**WHAT THE TASK REQUIRES**. Go through the material below and return each line with the string "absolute" in it.
━━━ DATA BLOCK ━━━
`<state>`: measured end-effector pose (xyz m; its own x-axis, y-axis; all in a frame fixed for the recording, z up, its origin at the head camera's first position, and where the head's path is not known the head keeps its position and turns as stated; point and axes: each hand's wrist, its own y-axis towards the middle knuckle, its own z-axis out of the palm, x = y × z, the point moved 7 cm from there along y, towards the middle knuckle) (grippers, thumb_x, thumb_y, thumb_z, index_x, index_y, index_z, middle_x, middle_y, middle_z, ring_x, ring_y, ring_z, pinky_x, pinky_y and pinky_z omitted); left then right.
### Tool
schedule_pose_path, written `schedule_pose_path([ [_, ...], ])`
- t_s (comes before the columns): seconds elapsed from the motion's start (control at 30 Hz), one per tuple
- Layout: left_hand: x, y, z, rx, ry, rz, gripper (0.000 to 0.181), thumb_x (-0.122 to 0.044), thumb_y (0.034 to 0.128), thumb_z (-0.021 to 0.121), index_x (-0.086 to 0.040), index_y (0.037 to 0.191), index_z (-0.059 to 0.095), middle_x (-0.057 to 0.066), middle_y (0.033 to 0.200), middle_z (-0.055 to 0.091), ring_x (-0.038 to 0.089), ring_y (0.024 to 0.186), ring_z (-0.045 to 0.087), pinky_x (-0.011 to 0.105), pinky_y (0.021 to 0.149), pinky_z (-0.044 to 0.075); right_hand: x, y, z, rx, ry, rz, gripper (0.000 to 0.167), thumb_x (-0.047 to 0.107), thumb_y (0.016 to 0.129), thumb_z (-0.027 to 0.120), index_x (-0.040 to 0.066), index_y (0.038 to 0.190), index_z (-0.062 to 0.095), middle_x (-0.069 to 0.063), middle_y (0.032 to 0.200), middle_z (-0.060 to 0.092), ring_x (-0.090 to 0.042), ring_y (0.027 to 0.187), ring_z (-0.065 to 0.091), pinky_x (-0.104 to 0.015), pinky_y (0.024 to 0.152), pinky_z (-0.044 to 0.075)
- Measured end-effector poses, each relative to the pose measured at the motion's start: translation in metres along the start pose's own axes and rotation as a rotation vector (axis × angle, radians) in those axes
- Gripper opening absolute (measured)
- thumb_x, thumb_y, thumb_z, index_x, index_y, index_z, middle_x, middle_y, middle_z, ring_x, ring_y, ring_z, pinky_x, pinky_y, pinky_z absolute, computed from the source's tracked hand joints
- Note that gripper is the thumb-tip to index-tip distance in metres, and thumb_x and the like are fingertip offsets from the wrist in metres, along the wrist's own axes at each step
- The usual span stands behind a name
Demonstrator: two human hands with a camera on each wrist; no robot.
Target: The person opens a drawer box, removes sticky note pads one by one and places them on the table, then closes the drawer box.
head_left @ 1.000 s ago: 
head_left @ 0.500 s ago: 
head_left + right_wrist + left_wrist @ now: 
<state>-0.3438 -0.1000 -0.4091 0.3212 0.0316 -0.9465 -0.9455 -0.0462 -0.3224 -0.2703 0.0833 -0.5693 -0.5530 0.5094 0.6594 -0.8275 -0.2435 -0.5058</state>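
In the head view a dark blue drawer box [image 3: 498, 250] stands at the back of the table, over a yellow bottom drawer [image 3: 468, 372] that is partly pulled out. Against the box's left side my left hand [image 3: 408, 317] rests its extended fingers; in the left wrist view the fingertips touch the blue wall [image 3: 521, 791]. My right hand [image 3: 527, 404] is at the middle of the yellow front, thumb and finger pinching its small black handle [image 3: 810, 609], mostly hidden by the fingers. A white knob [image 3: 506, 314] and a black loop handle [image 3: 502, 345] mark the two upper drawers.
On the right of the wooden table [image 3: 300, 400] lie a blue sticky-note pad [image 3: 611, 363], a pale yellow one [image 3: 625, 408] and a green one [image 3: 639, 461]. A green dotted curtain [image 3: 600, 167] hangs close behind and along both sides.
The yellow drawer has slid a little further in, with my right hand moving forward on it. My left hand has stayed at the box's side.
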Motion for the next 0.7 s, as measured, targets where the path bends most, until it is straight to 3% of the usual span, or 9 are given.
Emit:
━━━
**RESULT BELOW**.
- Gripper opening absolute (measured)
- thumb_x, thumb_y, thumb_z, index_x, index_y, index_z, middle_x, middle_y, middle_z, ring_x, ring_y, ring_z, pinky_x, pinky_y, pinky_z absolute, computed from the source's tracked hand joints

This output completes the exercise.